Ben: There is a different story behind our relationship with every artist that appeared at Carnegie Hall. I've known Trombone Shorty since before he was born. My first band was with his older brother, The Treme Allstars. There's a story behind each relationship. This wasn't all just cooked up in a lab somewhere. Everyone who played with us at Carnegie has a relationship to Preservation Hall and New Orleans.
How do you select which songs to play together?
Ben: Every artist is different and every process was unique. There was no formula for choosing repertoire. For example, a big "A-ha" moment for me was when I met Mr. Del McCoury and started learning more about the history of bluegrass and Bill Monroe and the connection between bluegrass and New Orleans Jazz. I had no idea that one of Bill Monroe's signature songs was based on a Jelly Roll Morton composition called "Milenberg Joys". In fact, Del didn't know that it was a song that we played!
Can you describe the band's philosophy behind its collaborations?

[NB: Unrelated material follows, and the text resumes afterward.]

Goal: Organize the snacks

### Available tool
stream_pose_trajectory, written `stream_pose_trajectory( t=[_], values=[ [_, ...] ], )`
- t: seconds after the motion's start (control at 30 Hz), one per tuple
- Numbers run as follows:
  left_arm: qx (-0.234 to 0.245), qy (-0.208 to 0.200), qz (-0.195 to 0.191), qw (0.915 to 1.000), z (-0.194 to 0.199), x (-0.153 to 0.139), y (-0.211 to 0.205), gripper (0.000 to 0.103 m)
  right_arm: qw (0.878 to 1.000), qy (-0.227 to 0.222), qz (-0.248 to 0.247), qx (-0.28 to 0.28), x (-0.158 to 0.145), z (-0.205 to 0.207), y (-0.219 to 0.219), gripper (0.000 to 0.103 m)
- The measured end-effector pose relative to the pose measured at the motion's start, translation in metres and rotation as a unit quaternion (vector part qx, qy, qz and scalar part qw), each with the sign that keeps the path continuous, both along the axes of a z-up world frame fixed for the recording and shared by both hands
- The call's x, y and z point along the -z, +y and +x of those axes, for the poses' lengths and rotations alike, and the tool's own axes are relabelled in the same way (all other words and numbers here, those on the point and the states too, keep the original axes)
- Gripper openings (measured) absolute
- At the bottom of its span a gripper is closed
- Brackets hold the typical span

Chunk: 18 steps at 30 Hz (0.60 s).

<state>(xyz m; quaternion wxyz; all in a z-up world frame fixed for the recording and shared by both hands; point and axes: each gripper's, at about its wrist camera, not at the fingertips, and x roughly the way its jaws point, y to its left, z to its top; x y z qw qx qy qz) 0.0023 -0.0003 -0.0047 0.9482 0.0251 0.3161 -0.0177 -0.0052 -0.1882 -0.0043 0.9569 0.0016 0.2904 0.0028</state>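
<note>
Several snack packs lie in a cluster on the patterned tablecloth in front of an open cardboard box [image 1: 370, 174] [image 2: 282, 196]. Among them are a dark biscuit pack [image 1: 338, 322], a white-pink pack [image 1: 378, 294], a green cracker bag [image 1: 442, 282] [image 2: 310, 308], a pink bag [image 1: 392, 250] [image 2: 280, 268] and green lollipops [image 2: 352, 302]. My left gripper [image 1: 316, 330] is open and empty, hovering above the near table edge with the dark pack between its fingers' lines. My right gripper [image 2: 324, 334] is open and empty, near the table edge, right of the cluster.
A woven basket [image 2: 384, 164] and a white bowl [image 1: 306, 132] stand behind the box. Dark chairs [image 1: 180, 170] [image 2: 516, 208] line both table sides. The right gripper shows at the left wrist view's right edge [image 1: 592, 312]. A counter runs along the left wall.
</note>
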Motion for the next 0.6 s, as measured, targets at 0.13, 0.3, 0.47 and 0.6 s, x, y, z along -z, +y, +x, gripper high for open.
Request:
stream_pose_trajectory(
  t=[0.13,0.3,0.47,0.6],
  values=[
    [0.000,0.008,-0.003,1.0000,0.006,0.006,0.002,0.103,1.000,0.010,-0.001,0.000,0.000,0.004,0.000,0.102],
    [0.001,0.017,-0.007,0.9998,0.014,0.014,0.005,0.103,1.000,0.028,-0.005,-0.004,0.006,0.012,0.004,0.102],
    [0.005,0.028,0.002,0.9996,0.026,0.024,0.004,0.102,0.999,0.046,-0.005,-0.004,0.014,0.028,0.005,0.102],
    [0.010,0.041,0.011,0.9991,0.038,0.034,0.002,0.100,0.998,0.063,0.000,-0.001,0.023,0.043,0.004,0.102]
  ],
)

Ben: Well, there's a story behind every collaboration. What makes these performances so special to us is that they grew out of friendships and mutual respect. On the surface, it's hard to find any connection between Yasin Bey, Allen Toussaint, Trombone Shorty, and Preservation Hall. Yet when we all play together, you can see, hear, and feel that we all come from the same soul.
I heard that there is a Preservation Hall set to open on the west coast?
Ben: It's actually in San Francisco and it's opening its doors for a series of concerts in October. It's housed in an old chapel in one of San Francisco's oldest neighborhoods called The Mission. It's a monument to great American music and Preservation Hall. I have big expectations and big plans for the space, so stay tuned!
What's next for you and PHJB in 2012?
Ben: We're planning a trip to Mars in December. Just kidding! We'll keep doing what we do: making great music, playing at Preservation Hall, and eating red beans every Monday!
We're also about to begin recording our next project in November, which is always an adventure! Sometimes you start down a path and you don't know where it's going to take you. That's all part of the fun of what we do. It's always an adventure and it's always a good time.